* _What the task requires_: From the listing below, retype exactly the line holding "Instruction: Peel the", the line holding "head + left", and the lines between them; skip everything else.

* _Data shown_:

■ ■ ■ ■ ■ ■ ■

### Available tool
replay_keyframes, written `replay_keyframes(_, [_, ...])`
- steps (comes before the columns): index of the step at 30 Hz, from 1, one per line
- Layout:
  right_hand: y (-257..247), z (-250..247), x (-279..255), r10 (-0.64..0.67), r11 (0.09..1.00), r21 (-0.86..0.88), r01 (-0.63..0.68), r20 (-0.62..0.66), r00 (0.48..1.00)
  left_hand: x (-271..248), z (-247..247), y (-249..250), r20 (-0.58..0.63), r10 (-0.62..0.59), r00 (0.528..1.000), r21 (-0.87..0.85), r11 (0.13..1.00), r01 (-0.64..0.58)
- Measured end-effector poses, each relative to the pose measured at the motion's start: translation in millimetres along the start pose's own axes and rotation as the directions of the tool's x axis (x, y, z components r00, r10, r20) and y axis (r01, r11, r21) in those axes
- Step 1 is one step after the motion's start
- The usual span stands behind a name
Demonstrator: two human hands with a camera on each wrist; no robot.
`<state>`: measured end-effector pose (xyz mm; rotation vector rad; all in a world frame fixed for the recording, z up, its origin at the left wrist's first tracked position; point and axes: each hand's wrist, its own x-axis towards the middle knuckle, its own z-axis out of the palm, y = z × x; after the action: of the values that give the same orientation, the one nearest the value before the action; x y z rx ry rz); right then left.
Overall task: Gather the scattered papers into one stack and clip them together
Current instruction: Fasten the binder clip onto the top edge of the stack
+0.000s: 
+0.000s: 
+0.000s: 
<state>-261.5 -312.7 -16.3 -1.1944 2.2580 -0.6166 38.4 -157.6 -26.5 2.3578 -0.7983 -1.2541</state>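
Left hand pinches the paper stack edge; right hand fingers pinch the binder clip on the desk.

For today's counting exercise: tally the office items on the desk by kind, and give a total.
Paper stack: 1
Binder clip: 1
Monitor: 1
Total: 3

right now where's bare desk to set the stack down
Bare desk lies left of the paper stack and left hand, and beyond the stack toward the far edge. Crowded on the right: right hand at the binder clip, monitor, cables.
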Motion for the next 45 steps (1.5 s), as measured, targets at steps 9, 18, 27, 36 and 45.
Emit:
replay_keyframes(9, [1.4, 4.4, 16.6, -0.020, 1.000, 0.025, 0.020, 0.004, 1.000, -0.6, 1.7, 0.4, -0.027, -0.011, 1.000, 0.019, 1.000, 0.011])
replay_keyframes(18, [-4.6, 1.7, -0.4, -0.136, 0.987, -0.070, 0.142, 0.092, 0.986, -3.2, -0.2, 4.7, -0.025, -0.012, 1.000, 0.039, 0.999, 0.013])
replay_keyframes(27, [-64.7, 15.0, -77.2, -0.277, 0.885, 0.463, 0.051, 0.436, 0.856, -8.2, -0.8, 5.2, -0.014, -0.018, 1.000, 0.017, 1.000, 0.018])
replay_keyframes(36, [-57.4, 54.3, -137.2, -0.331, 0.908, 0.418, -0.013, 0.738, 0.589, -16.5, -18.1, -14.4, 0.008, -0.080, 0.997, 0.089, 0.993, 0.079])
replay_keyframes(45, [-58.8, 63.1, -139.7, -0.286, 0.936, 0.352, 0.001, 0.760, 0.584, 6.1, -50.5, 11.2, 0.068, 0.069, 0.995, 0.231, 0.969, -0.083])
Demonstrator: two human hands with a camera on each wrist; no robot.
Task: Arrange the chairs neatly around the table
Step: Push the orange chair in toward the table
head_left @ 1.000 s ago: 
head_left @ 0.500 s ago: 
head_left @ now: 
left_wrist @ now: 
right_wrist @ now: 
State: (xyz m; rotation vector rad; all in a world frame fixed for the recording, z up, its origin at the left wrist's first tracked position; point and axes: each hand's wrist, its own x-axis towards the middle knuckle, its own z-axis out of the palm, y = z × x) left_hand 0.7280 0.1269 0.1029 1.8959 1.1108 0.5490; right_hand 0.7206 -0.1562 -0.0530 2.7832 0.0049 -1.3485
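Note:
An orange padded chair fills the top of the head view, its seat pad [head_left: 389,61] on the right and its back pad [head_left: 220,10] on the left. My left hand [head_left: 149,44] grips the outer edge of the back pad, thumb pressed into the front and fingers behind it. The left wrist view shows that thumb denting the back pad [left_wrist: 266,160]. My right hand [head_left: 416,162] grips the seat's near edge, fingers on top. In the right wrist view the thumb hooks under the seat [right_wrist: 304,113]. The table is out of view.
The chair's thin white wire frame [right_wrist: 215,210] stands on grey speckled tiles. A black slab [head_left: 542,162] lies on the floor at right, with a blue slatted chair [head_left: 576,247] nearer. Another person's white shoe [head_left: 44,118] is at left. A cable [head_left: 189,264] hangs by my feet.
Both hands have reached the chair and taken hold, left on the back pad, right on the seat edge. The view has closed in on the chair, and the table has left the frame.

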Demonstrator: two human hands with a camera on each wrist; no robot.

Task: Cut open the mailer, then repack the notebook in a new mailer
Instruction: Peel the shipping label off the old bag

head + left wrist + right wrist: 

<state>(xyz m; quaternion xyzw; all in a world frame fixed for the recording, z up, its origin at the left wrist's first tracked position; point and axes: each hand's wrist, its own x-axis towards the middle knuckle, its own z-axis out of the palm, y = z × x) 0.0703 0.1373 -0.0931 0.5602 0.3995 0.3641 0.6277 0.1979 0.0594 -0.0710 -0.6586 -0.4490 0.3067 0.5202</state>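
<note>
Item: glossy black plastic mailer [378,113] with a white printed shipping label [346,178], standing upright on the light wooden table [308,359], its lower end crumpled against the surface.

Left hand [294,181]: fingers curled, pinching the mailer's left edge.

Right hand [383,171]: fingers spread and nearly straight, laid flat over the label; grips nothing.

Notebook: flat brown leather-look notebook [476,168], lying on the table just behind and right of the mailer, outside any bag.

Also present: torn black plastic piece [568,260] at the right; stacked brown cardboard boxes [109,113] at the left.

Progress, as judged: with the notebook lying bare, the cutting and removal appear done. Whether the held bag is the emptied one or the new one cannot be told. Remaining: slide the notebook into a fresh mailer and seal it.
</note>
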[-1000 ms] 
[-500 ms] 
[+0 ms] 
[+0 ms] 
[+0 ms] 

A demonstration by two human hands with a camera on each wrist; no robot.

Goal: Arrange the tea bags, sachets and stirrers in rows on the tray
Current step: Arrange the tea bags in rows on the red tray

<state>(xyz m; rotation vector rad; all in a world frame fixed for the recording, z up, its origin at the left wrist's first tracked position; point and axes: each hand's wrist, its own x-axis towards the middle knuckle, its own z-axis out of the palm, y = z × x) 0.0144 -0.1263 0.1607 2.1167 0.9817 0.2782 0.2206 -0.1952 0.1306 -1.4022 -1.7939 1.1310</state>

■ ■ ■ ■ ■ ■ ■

* _Result of this exercise_:
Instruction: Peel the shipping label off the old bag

head + left wrist + right wrist: 

What has been written completes the answer.